Sometimes, it's hard to get your work done around here.


I mean, c'mon.
One thing I have always known, but is constantly being reinforced, is how much I need something to pick up and cuddle around its neck. Someone that knows when I'm happy, knows when I'm sad, knows when I would rather be playing with them, knows that I'll lock them out of my room and they will still love me in 2 days.
My kitties are so comforting, it's ridiculous.

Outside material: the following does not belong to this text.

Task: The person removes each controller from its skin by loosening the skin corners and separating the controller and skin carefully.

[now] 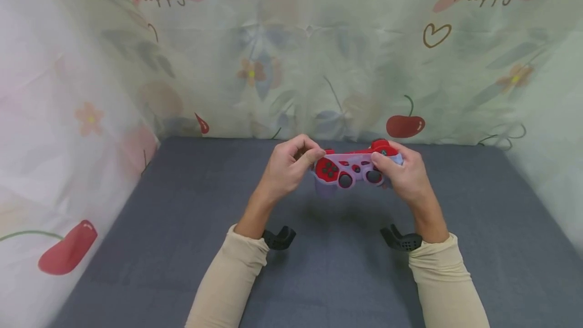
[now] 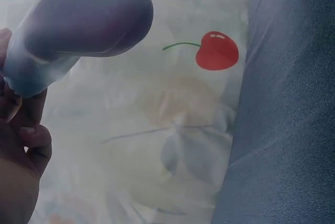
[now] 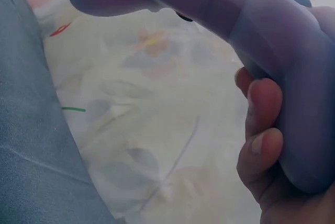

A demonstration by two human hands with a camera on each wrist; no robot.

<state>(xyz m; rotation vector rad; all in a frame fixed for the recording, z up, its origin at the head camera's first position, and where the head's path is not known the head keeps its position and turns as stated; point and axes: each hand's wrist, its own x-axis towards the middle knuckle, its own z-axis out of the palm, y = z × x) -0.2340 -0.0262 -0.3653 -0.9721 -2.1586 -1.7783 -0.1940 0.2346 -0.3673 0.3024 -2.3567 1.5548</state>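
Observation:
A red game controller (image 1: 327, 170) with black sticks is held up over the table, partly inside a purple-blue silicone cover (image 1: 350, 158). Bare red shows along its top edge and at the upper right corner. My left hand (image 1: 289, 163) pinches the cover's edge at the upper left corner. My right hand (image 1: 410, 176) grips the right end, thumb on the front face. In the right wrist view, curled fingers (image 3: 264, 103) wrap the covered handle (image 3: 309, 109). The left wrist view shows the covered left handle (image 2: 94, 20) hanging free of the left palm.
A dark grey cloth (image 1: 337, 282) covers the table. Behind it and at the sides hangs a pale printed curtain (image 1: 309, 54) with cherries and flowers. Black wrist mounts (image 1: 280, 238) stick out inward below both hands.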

So, I think CofC needs to be reminded that 4 pm is tea time. I've yet to find a chai shop, my bicycle is actually comfortable and I'm not about to die every time I get on it, I'm having trouble getting credits for the yoga class I took (don't they know that yoga is a very legitimate, very real, very true, very wonderful class? Doesn't CofC know that they need happy, centered, balanced students before they can expect good grades in classes that aren't their students specialty?) I've yet to be blocked on my way to class by man, bus, by concrete, or by cow. I don't sweat through my entire class, I don't have to carry a towel to class, nor do I have to hide my sweaty thighs on my way out of class from other students with sweaty leg stains too. My teachers don't chant, they don't sing, they don't emphasize words the way I like, they don't bless and thank the earth for letting us stomp on them, their toes and finger tips aren't red, they don't have nose rings, they don't walk around barefoot, not a single one of them has a creepy moustache, they don't demand we get water for them, and in fact, nobody from downstairs brings them glasses of water and tea. I'm not getting my recommended intake of naan, aloo gobi, daal, or milk bikis, and I have far too much reading. My teachers respond to their emails too promptly and dress boring. I have too many clothing and shoe options, and so it takes me wayyy too long to get dressed, and my bookbag is super heavy because each of my classes requires a notebook and 3 textbooks each. I have classes on Fridays, and no mindblowing, absolutely jawdropping gorgeous weekend plans of ancient mystery. My hair doesn'
t curl on its own, and I've eaten my fingers to nubs because I don't have wonderful henna on my hands.

Most of all - I don't take it nearly as seriously. I mean, I'm serious. Serious, and stressed, and hopeful, and excited, and determined.
But I was connected to myself and my life, and I don't always feel it now.
I'm connected in a very different way.
Here, I'm all business. Get things done - this is how you succeed.
My priorities are wonky.
At one point in time I understood the importance of yoga and meditation in daily life, of thanking the earth for its time and patience, of approaching others with grace and compassion.
I still understand it, but I do not employ it like I should.
It's disappearing from me. My experiences are fading.
Everything I learned, I'm having trouble putting it into practice.